You might have to use an older image with a kernal like 4.9 or so that sys gpio is on by default. Just a guess.

whomever wrote that left comments so you should be able to make sense of it and fix it.

Just go to cli and see if you can toggle a pin, if so your board is functioning with sys and the issue would be the code itself not the board. Make sure you also have the correct device tree loaded and it maps to the code you are using.

Do you mean you’re using the ADC that’s integrated in the microcontroller, or do you have a separate ADC ? In the latter case, what’s the role of the microcontroller? (as opposed to interfacing the ADC directly to the BBB)

That doesn’t make it the SPI master. The SPI master is the side that provides the SPI clock (and chip select, if used) and therefore controls the entire transfer. If the STM32 were the SPI master then it wouldn’t send a data ready signal, it would just send the data.

Using a synchronous serial interface (either SPI or a digital audio interface) is probably indeed the most appropriate choice, but that still leaves a whole bunch of ways to approach this with different trade-offs.
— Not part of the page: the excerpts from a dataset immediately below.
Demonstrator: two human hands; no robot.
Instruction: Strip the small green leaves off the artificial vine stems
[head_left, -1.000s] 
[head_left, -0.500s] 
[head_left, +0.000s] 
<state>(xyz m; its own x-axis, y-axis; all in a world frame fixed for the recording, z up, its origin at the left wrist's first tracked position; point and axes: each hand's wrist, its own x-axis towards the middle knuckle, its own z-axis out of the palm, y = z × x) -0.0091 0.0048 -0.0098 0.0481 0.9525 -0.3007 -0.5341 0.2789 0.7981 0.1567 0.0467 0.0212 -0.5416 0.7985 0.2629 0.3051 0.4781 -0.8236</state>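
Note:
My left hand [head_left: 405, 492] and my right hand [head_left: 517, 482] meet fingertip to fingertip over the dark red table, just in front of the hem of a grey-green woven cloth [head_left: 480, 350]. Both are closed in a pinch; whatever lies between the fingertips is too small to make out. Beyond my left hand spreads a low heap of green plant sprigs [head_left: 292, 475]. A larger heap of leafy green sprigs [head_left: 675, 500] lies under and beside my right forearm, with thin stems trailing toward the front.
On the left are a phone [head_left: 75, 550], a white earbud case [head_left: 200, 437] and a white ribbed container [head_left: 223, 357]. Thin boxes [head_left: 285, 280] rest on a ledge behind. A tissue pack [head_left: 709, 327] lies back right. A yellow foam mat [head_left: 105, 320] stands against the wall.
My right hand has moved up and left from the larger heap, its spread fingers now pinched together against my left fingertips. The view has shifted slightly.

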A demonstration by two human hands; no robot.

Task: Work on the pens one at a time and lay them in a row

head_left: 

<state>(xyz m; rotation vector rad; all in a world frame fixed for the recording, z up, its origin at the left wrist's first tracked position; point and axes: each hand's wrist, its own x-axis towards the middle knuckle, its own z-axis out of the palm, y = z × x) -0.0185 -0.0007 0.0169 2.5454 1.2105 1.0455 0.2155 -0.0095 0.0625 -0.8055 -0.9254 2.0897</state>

I’ll go into more detail once I have a clearer picture of what you’re trying to do exactly.

Nor can anyone help you figure that out if you don’t describe what actually happened. Using sysfs-gpio to trigger linux userspace code that performs an SPI transfer will be too slow to achieve the sample rate you want but other than that it should work fine. The result will depend on how the STM32 code behaves if the BBB doesn’t read the samples fast enough, if it keeps sending data ready pulses at a high rate then many of those events will end up getting dropped.

That’s not kernel dependent, I’ve a beaglebone here running debian buster with kernel upgraded to 5.10-ti and sysfs gpio works just fine.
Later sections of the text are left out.